Exercise brief | Print out the entries, word for word.

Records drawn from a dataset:

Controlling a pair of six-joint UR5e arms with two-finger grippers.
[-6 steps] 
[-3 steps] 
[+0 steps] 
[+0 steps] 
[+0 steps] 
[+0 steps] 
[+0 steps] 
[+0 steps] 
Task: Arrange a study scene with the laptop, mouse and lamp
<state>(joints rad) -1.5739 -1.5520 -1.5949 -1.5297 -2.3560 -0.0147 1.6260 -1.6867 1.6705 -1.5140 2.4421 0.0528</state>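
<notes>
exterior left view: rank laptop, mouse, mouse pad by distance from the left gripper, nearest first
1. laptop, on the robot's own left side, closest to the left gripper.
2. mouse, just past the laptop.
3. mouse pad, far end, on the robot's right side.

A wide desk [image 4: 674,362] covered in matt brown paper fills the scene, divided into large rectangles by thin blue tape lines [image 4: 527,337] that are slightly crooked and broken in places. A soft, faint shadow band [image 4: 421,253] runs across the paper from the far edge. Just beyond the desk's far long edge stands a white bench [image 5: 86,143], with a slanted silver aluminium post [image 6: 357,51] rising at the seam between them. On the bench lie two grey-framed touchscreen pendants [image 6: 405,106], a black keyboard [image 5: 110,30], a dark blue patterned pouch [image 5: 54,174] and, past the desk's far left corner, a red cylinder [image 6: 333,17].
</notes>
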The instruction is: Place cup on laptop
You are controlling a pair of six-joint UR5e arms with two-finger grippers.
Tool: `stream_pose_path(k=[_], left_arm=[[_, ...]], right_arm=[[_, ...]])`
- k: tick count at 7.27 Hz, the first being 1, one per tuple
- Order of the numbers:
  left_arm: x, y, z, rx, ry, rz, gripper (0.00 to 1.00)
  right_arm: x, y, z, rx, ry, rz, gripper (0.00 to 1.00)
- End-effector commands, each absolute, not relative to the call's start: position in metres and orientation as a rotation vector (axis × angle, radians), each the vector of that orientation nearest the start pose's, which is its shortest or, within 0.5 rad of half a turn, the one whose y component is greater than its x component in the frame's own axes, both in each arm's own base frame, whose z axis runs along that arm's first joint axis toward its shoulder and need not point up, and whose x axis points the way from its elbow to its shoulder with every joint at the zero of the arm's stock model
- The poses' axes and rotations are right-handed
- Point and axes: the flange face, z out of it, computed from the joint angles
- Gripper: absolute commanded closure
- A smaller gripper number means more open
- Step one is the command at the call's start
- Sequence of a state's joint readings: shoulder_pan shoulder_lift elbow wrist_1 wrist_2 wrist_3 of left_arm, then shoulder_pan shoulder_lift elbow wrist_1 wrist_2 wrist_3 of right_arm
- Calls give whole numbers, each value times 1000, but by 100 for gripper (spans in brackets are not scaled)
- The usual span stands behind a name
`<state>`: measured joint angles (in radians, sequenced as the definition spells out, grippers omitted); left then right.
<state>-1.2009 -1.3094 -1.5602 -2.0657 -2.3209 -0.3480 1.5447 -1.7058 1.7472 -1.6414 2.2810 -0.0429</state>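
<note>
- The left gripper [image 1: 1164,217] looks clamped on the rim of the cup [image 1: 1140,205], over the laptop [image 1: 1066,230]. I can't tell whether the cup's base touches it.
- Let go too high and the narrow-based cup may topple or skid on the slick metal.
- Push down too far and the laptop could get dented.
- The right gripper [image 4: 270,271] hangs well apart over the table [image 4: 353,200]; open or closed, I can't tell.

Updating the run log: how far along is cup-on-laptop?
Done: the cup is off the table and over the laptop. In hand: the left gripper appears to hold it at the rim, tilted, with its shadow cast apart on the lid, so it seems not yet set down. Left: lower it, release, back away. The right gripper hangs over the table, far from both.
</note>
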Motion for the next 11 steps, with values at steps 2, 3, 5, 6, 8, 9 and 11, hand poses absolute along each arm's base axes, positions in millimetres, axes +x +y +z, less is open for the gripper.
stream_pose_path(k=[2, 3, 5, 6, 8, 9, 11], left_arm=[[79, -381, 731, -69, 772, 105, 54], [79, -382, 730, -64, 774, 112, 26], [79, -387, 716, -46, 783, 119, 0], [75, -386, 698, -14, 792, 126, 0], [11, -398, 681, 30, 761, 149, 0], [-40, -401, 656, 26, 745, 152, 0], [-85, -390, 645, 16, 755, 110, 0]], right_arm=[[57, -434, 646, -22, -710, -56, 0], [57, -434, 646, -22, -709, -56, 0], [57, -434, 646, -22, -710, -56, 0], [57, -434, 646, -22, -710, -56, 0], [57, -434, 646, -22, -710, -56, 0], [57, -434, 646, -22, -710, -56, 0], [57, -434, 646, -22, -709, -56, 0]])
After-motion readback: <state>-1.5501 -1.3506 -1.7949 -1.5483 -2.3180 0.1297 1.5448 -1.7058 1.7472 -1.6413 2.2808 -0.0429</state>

Answer |
Controlling a pair of six-joint UR5e arms with two-finger grippers.
[-6 steps] 
[-3 steps] 
[+0 steps] 
[+0 steps] 
[+0 steps] 
[+0 steps] 
[+0 steps] 
[+0 steps] 
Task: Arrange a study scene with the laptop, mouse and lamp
<state>(joints rad) -1.5739 -1.5520 -1.5949 -1.5297 -2.3560 -0.0147 1.6260 -1.6867 1.6705 -1.5140 2.4421 0.0528</state>
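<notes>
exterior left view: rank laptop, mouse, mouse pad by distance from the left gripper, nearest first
1. laptop, on the robot's own left side, closest to the left gripper.
2. mouse, just past the laptop.
3. mouse pad, far end, on the robot's right side.

A wide desk [image 4: 674,362] covered in matt brown paper fills the scene, divided into large rectangles by thin blue tape lines [image 4: 527,337] that are slightly crooked and broken in places. A soft, faint shadow band [image 4: 421,253] runs across the paper from the far edge. Just beyond the desk's far long edge stands a white bench [image 5: 86,143], with a slanted silver aluminium post [image 6: 357,51] rising at the seam between them. On the bench lie two grey-framed touchscreen pendants [image 6: 405,106], a black keyboard [image 5: 110,30], a dark blue patterned pouch [image 5: 54,174] and, past the desk's far left corner, a red cylinder [image 6: 333,17].
</notes>
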The instruction is: Place cup on laptop
You are controlling a pair of six-joint UR5e arms with two-finger grippers.
Tool: `stream_pose_path(k=[_], left_arm=[[_, ...]], right_arm=[[_, ...]])`
- k: tick count at 7.27 Hz, the first being 1, one per tuple
- Order of the numbers:
  left_arm: x, y, z, rx, ry, rz, gripper (0.00 to 1.00)
  right_arm: x, y, z, rx, ry, rz, gripper (0.00 to 1.00)
- End-effector commands, each absolute, not relative to the call's start: position in metres and orientation as a rotation vector (axis × angle, radians), each the vector of that orientation nearest the start pose's, which is its shortest or, within 0.5 rad of half a turn, the one whose y component is greater than its x component in the frame's own axes, both in each arm's own base frame, whose z axis runs along that arm's first joint axis toward its shoulder and need not point up, and whose x axis points the way from its elbow to its shoulder with every joint at the zero of the arm's stock model
- The poses' axes and rotations are right-handed
- Point and axes: the flange face, z out of it, computed from the joint angles
- Gripper: absolute commanded closure
- A smaller gripper number means more open
- Step one is the command at the call's start
- Sequence of a state's joint readings: shoulder_pan shoulder_lift elbow wrist_1 wrist_2 wrist_3 of left_arm, then shoulder_pan shoulder_lift elbow wrist_1 wrist_2 wrist_3 of right_arm
- Calls give whole numbers, each value times 1000, but by 100 for gripper (spans in brackets are not scaled)
- The usual span stands behind a name
`<state>`: measured joint angles (in radians, sequenced as the definition spells out, grippers omitted); left then right.
<state>-1.2009 -1.3094 -1.5602 -2.0657 -2.3209 -0.3480 1.5447 -1.7058 1.7472 -1.6414 2.2810 -0.0429</state>
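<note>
- The left gripper [image 1: 1164,217] looks clamped on the rim of the cup [image 1: 1140,205], over the laptop [image 1: 1066,230]. I can't tell whether the cup's base touches it.
- Let go too high and the narrow-based cup may topple or skid on the slick metal.
- Push down too far and the laptop could get dented.
- The right gripper [image 4: 270,271] hangs well apart over the table [image 4: 353,200]; open or closed, I can't tell.

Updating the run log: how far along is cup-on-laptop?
Done: the cup is off the table and over the laptop. In hand: the left gripper appears to hold it at the rim, tilted, with its shadow cast apart on the lid, so it seems not yet set down. Left: lower it, release, back away. The right gripper hangs over the table, far from both.
</note>
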Motion for the next 11 steps, with values at steps 2, 3, 5, 6, 8, 9 and 11, hand poses absolute along each arm's base axes, positions in millimetres, axes +x +y +z, less is open for the gripper.
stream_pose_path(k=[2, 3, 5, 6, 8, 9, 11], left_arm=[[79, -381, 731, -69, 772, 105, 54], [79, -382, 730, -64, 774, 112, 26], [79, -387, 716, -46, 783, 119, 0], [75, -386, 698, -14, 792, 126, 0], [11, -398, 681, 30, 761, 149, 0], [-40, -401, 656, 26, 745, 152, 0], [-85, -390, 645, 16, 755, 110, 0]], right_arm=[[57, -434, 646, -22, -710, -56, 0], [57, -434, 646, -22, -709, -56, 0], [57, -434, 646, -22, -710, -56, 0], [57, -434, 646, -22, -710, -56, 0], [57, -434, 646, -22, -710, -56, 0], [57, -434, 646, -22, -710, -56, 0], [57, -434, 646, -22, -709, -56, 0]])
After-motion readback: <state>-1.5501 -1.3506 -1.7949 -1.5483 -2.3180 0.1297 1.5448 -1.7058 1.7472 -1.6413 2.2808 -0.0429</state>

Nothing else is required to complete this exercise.